Copy each line of the entries below that contains the string "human".
-------
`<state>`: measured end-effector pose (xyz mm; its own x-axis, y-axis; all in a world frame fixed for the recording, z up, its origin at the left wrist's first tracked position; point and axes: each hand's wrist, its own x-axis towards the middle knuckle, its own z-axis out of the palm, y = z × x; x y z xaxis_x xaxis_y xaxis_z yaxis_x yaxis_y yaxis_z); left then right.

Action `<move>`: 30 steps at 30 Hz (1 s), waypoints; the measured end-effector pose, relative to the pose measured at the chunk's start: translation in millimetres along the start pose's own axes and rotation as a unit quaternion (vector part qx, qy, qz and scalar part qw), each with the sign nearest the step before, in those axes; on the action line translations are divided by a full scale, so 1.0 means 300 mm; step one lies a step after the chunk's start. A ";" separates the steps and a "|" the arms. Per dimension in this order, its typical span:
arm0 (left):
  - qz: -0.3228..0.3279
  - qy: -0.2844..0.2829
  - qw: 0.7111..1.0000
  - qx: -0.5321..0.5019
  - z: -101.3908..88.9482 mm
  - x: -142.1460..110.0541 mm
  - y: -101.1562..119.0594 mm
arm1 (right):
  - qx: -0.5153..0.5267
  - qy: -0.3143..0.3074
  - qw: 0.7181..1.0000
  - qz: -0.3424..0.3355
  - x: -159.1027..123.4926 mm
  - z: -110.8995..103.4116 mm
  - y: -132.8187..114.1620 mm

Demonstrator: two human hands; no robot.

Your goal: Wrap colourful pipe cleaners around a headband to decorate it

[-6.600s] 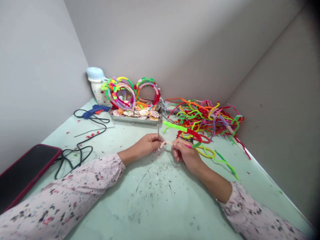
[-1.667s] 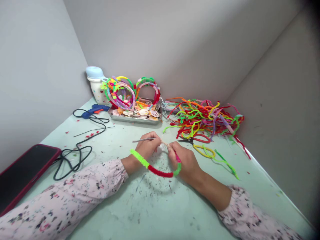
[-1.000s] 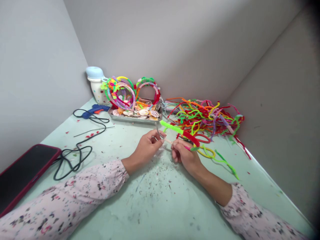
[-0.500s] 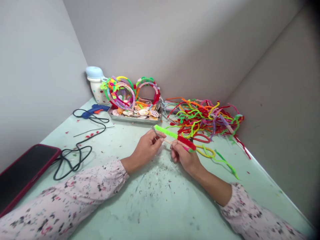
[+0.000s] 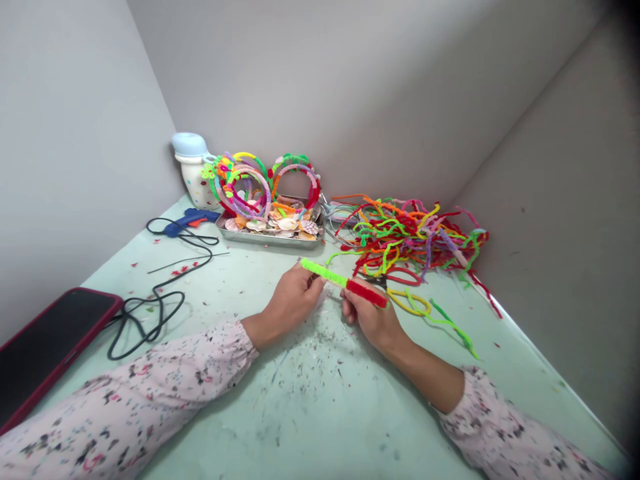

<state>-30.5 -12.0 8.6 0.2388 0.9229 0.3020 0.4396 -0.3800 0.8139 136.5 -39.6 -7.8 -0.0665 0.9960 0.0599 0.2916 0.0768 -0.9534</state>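
pale-green speckled tabletop [image 5: 325,407] runs down to bottom of view, right edge well apart from right hand [image 5: 374,321] | red-and-yellow-handled scissors [image 5: 383,281] just beside it | right hand: fingers curled round lime-and-red fuzzy chenille band [image 5: 345,283] | left hand [image 5: 291,295]: thumb and finger pinching band, contact partly hidden | band slants across gap between hands, lime end at left

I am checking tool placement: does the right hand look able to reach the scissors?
Probably yes: the scissors lie just beyond the right hand, their yellow handle mostly uncovered, though that hand should release the band first.
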 end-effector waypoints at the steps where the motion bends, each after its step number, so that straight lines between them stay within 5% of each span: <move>1: 0.000 0.000 1.000 0.006 0.000 0.000 0.001 | -0.002 0.000 1.000 -0.002 -0.001 0.000 0.000; 30: -0.018 -0.012 0.998 0.057 0.002 0.010 -0.003 | -0.027 -0.007 1.000 -0.012 -0.001 -0.005 -0.003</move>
<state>-29.7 -8.8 8.5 0.2404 0.9352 0.2602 0.5442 -0.3518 0.7616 137.7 -39.9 -6.5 -0.0875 0.9931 0.0777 0.3409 0.1032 -0.9344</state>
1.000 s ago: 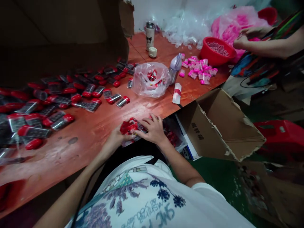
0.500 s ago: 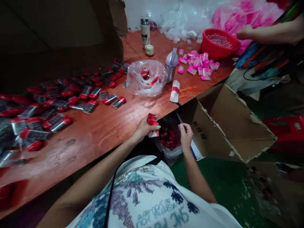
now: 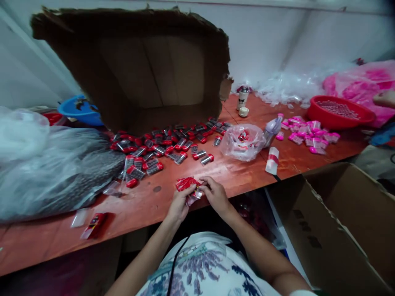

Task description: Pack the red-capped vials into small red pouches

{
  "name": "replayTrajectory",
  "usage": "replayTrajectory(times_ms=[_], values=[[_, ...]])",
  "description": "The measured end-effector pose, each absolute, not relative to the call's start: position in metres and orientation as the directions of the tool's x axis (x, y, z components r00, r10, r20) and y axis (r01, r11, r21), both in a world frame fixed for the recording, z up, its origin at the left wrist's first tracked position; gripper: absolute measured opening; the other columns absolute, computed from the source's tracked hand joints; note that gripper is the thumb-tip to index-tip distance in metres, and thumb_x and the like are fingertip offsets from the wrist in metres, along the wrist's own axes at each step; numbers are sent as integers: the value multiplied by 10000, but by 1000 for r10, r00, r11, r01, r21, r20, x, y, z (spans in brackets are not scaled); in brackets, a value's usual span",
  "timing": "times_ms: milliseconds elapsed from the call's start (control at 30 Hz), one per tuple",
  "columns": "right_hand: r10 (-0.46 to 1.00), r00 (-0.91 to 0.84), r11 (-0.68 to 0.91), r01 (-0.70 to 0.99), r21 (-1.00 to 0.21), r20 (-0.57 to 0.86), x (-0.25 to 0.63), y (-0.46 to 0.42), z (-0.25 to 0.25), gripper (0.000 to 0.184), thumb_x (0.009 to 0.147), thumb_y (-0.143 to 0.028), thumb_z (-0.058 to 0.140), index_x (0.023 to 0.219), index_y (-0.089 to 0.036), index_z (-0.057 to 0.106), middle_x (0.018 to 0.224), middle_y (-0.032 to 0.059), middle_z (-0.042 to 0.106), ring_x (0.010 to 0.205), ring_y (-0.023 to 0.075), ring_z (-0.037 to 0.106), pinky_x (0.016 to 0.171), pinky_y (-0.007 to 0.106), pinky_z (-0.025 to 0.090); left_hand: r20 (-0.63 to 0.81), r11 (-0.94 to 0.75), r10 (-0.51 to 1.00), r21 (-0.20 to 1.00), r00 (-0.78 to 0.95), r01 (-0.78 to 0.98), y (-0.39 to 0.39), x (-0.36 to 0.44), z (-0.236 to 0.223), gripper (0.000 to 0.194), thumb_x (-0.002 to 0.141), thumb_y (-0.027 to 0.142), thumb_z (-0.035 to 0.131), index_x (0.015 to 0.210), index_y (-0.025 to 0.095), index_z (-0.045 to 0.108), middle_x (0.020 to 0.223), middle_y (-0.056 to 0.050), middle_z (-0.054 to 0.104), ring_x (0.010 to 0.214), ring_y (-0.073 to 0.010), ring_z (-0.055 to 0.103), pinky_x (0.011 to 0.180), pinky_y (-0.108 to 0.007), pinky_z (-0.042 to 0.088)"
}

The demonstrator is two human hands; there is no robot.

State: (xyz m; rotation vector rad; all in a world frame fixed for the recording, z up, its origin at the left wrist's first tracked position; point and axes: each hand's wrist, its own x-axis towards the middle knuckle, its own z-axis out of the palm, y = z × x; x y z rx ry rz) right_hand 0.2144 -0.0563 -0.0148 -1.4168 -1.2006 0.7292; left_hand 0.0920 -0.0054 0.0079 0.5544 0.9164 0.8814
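Note:
Red printed wrappers (image 3: pixel 187 183), flat and glossy with a pale lower part, are gripped between the thumb and fingers of my left hand (image 3: pixel 179 204), just over the table's front edge. My right hand (image 3: pixel 217 196) pinches the right side of the same wrappers, its fingertips partly hidden against them. Beyond my hands lies a heap of clear tubes with red caps and dark contents (image 3: pixel 159 150). To the right of that heap, a clear plastic bag (image 3: pixel 245 142) holds more red pieces.
A large cardboard box (image 3: pixel 151 74) lies open behind the heap. Left is a big bag of dark beads (image 3: pixel 61 168); right are pink-capped tubes (image 3: pixel 311 133), a red basin (image 3: pixel 341 113) and a purple-topped bottle (image 3: pixel 271 129). An open carton (image 3: pixel 308 222) stands beside the table's edge. Another person's arm (image 3: pixel 384 98) shows far right.
My view has swung left and up. My right hand has come from above the bag of red pieces below the table edge to the wrappers in my left hand, and now grips them.

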Motion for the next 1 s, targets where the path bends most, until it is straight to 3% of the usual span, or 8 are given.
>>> replayTrajectory(times_ms=[200,300,433,567,633,700,833,1000], values=[[975,29,189,429,-883,222,194,-21,-13,264,915,-269,439,1103,-254,624,860,10,686,740,158,649,670,251,480,-501,503,852,706,151,-498,9,45,1,234,559,85,804,756,118,680,697,-29,709,621,-153,674,606,-254,571],[970,165,34,639,-768,180,208,3,-12,294,947,-359,402,1102,-259,631,824,20,685,725,172,637,664,259,452,-532,468,844,669,68,-577,17,27,-1,164,608,45,761,731,106,673,679,-32,703,595,-139,665,593,-242,570],[908,394,-298,846,-442,142,228,33,-11,374,904,-471,483,1180,-248,602,985,101,653,868,240,612,707,308,423,-558,454,828,599,63,-660,25,8,0,63,717,33,673,716,94,660,660,-50,695,573,-138,661,564,-228,561],[926,357,-312,907,-284,124,224,31,-14,398,884,-495,501,1127,-211,638,996,145,592,907,275,575,708,337,420,-614,476,782,474,110,-741,29,-3,2,134,797,34,599,687,102,636,627,-48,674,533,-120,641,507,-199,531],[946,298,-239,905,-351,125,216,20,-16,318,903,-398,490,1098,-205,651,991,134,573,870,251,573,707,336,428,-640,479,758,419,124,-771,31,-6,3,159,817,34,575,684,99,631,628,-51,670,527,-115,636,502,-196,525],[962,237,-132,837,-531,135,205,5,-18,272,899,-313,488,1093,-214,650,994,106,567,833,213,575,732,328,445,-665,482,736,382,128,-788,31,-7,3,160,822,31,569,690,96,631,638,-55,672,530,-115,636,510,-199,527],[974,160,74,450,-890,162,174,-24,-16,352,868,-304,535,1214,-247,553,1056,58,589,841,169,583,771,298,481,-676,490,723,353,145,-797,31,-6,1,150,815,32,583,694,105,633,631,-46,670,526,-115,633,505,-199,522],[979,107,136,289,-948,173,148,-43,-2,379,851,-278,570,1227,-256,536,1058,50,595,882,172,583,746,282,483,-654,473,746,387,127,-792,30,0,-1,155,795,17,593,677,109,634,638,-42,678,550,-122,643,553,-223,545]])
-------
Output below:
Demonstrator: two human hands; no robot.
The demonstrator is two human hands; there is no robot.

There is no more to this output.